Copy Knows FROM 'knows_user_user.csv' (from='User', to='User');Copy Knows FROM 'knows_user_city.csv' (from='User', to='City');
Alternatively, you can also directly copy into a child table. Though this approach is not recommended and will be deprecated in the future release.
Copy Knows_User_User FROM 'knows_user_user.csv';Copy Knows_User_City FROM 'knows_user_city.csv';
Relationship Multiplicities
For any relationship label E, e.g., , by default there can be multiple relationships from any node v both in the forward and backward direction. In database terminology, relationships are by default many-to-many. For example in the first Follows
example above: (i) any User
node v
can follow multiple User
nodes; and (ii) be followed by multiple User
nodes. You can also constrain the multiplicity to at most 1 (we don’t yet support “exactly 1” semantics as you may be used to via foreign key constraints in relational systems) in either direction.
Below are a few examples:
CREATE REL TABLE LivesIn(FROM User TO City, MANY_ONE)
The DDL shown above indicates that LivesIn
has n-1
multiplicity. This command enforces an additional constraint that each User
node v
might live in at most one City
node (assuming our database has City
nodes). It does not put any constraint in the “backward” direction, i.e., there can be multiple User
s living in the same City
. As another example to explain the semantics of multiplicity constraints in the presence of multiple node labels, consider the following:
CREATE REL TABLE Likes(FROM Pet TO User, ONE_MANY)
The DDL above indicates that Likes
has 1-to-n multiplicity. This DDL command enforces the constraint that each User
node v
might be Liked
by one Pet
node. It does not place any constraints in the forward direction, i.e., each Pet
node might know multiple User
s.
In general in a relationship E
’s multiplicity, if the “source side” is ONE
, then for each node v
that can be the destination of E
relationships, v
can have at most one backward edge. If the “destination side” is ONE
, then each node v
that can be the source of E
relationships, v
can have at most one forward edge.
Create relationship table group [Deprecated]
You can use relationship table groups to gain added flexibility in your data modelling, by defining a relationship table with multiple node table pairs. This is done via the CREATE REL TABLE GROUP
statement. This has a similar syntax to CREATE REL TABLE
, but uses multiple FROM ... TO ...
clauses. Internally, a relationship table group defines a relationship table for each FROM ... TO ...
block. Any query to a relationship table group is treated as a query on the union of all relationship tables in the group.

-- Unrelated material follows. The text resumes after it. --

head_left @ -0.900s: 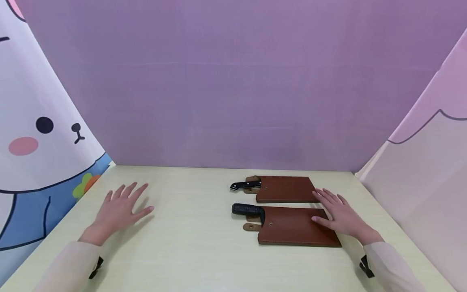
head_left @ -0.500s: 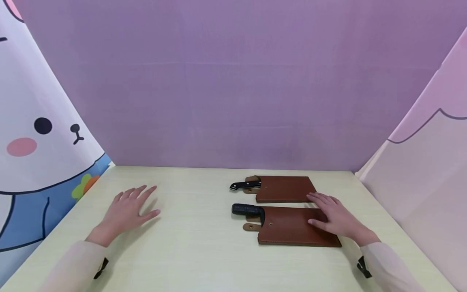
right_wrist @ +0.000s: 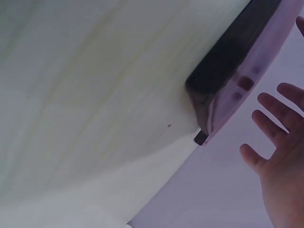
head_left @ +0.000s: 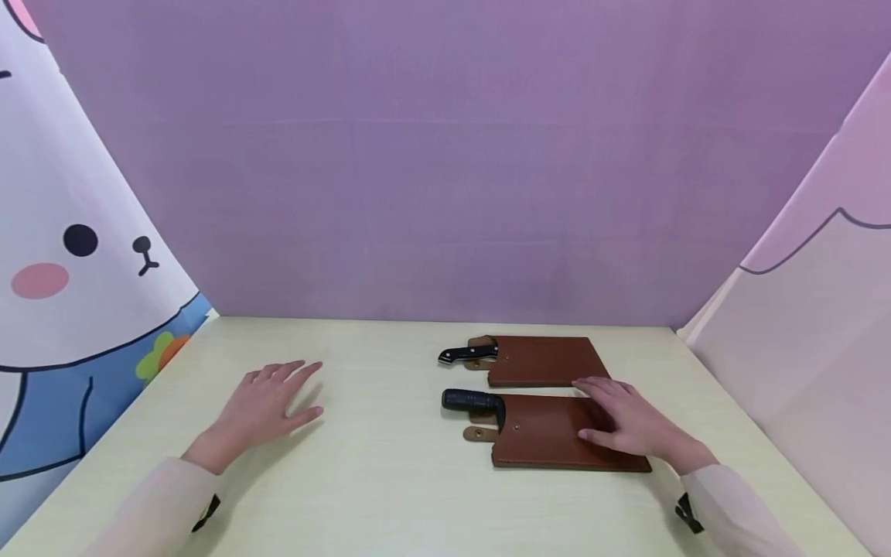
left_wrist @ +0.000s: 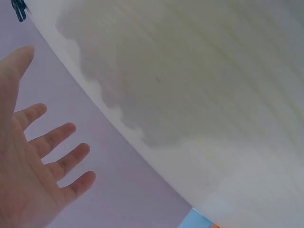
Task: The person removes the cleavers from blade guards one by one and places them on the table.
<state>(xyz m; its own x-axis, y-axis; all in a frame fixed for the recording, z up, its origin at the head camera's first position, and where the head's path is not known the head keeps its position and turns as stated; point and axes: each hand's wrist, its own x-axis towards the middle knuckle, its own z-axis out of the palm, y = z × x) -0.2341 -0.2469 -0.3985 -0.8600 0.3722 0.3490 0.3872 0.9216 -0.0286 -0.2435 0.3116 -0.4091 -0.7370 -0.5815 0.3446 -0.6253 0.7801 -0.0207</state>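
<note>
Two knives lie in brown leather sheaths, handles pointing left. The far sheath (head_left: 546, 360) holds a knife with a black riveted handle (head_left: 465, 353). From the near sheath (head_left: 543, 437) sticks a thicker, round black handle (head_left: 469, 400). Both blades are hidden. My right hand (head_left: 629, 422) is held over the right part of the near sheath, fingers spread, holding nothing; its palm shows in the right wrist view. Over the left side of the table is my left hand (head_left: 257, 410), fingers extended and apart, also holding nothing. A small dark object (left_wrist: 19, 9) shows in the left wrist view's corner.
The pale wood-grain table (head_left: 376, 480) ends at a purple back panel (head_left: 445, 178). A cartoon-printed panel (head_left: 104, 325) stands at the left and a pink and pale one (head_left: 821, 340) at the right. Leather straps (head_left: 480, 434) stick out beside the near handle.
My left hand has moved right and slightly toward me. The right hand has shifted left, farther over the near sheath. Both sheathed knives have stayed in place.
</note>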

CREATE REL TABLE GROUP Knows (FROM User To User, FROM User to City, year INT64);
The statement above creates a Knows_User_User
rel table and a Knows_User_City
rel table. And a Knows
rel table group refering these two rel tables.
A relationship table group can be used as a regular relationship table for querying purposes.
MATCH (a:User)-[:Knows]->(b) RETURN *;
The query above is equivalent to the following:
MATCH (a:User)-[:Knows_User_User|:Knows_User_city]->(b) RETURN *;
As you can imagine, the more relationships you want to selectively query on, the more useful relationship table groups become.
Create table if not exists
If the given table name already exists in the database, Kùzu throws an exception when you try to create it.
To avoid the exception being raised, use the IF NOT EXISTS
clause. This tells Kùzu to do nothing when
the given table name already exists in the database.
Example:
CREATE NODE TABLE IF NOT EXISTS UW(ID INT64, PRIMARY KEY(ID))
This query tells Kùzu to only create the UW
table if it doesn’t exist.
The same applies to relationship tables as well.